Syrie

Bachar al-Assad, un autocrate froid et sans remords

  • Publié le 28 mai 2021 à 02:41
  • Actualisé le 28 mai 2021 à 05:50

Le président syrien Bachar al-Assad, réélu sans surprise pour un quatrième mandat, est un autocrate froid et endurci par le conflit qui déchire son pays depuis plus de dix ans, le plus meurtrier depuis le début de ce siècle.

Lors de réunions officielles, d'entretiens ou de visites sur le front, l'homme à l'apparence timide âgé de 55 ans s'exprime souvent sur un ton calme mais ferme, ponctué de pauses et de sourires timorés. Même au pic de la guerre civile, il est resté imperturbable, convaincu de sa capacité à écraser une rébellion qu'il dénonce comme étant "terroriste" et le produit d'"un complot" ourdi par des pays ennemis pour le renverser.

Sa victoire à la présidentielle de mercredi, scrutin largement critiqué par les pays occidentaux, constitue un nouveau revers pour l'opposition. M. Assad a été réélu pour un mandat de sept ans avec 95,1% des voix, a annoncé jeudi le chef du Parlement.

Avec sa campagne intitulée "L'espoir par le travail", M. Assad a voulu s'imposer comme l'unique architecte d'une reconstruction dont le pays a désespérément besoin.
"Bachar al-Assad est une personnalité unique et complexe. A chaque fois que je le rencontrais, il était calme, même dans les moments les plus critiques et difficiles de la guerre", affirme un journaliste sous couvert d'anonymat.

"Ce sont exactement les caractéristiques de son père," Hafez al-Assad, qui a dirigé la Syrie d'une main de fer durant 30 ans, ajoute-t-il.
Bachar al-Assad "a réussi à se rendre indispensable. En politique, il est important de savoir comment rebattre les cartes et il a su maîtriser le jeu", poursuit le journaliste.

- Pas de concession -

Ancien ophtalmologue formé au Royaume-Uni, Bachar al-Assad a vu son destin bifurquer à la suite de la mort en 1994 du "dauphin" Bassel, son frère aîné, tué dans un accident de la route à Damas. Il est alors contraint de quitter Londres où il avait rencontré son épouse Asma, une Syro-Britannique qui travaillait à la City pour JP Morgan. Il suit un cursus militaire avant d'être initié aux dossiers politiques par son père.

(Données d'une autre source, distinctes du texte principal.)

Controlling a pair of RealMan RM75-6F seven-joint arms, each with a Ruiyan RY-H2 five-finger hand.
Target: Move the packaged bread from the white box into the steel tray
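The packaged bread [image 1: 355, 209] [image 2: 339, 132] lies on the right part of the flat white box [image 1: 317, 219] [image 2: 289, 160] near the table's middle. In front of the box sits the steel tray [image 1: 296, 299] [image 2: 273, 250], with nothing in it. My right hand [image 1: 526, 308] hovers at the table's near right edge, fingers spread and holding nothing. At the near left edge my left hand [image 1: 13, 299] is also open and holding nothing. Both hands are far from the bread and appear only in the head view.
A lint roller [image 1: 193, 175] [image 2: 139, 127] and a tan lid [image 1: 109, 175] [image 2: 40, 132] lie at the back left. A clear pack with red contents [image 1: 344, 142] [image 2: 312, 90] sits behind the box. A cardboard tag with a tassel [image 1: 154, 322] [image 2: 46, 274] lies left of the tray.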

A la mort de Hafez al-Assad en 2000, il lui succède à l'issue d'un référendum et sera reconduit en 2007. Alors âgé de seulement 34 ans, il incarne une figure de réformateur, prompt à enclencher une libéralisation économique et une relative ouverture politique. Il commence par injecter timidement une dose de liberté, mais le "Printemps de Damas" sera de courte durée. Les opposants seront rapidement bâillonnés et emprisonnés.

Quant à l'ouverture économique, elle voit l'émergence d'une garde rapprochée s'accaparant les richesses et creusant ainsi les inégalités sociales. Quand, dans le sillage du Printemps arabe, la révolte gronde dans son pays en mars 2011, il la réprime sans pitié, catalysant une militarisation du soulèvement qui mue en conflit armé. En plus de dix ans de guerre ayant fait plus 388.000 morts, il ne fait pas de concession sur le partage du pouvoir, confirmant son caractère intraitable.

- Complets bien coupés -

Physiquement, Bachar al-Assad ne correspond pourtant pas à l'image traditionnelle du dictateur. Rarement vêtu d'un uniforme militaire, il préfère les complets bien coupés, les cravates sobres et ressemble plutôt à un cadre supérieur.

Père de deux garçons et d'une fille, il n'a pas beaucoup changé ses habitudes quotidiennes durant la guerre, selon ses proches. Il "suit parfois lui-même les leçons de ses enfants, et insiste pour une relation directe avec eux", affirme le journaliste l'ayant maintes fois rencontré. A la faveur du soutien de ses parrains iranien et russe, il a réussi à reconquérir les deux tiers du territoire.

Sur le plan interne, grâce à sa "persévérance et sa rigueur", il a réussi à "monopoliser les pouvoirs décisionnels et à garantir le soutien total de l'armée", explique un chercheur à Damas.
Désormais, il cherche à renvoyer l'image d'un homme d'Etat moderne, travailleur et projeté vers l'avenir.

Des photos le montrent travaillant dans son bureau, participant à une campagne de reboisement, visitant une usine ou encore posant avec des soldats en première ligne. "Assad est sur le point d'être l'ancien et le prochain président de la Syrie", résume Nicholas Heras du Newlines Institute à Washington. Il fait tout, ainsi que ses alliés, "pour imposer cette réalité".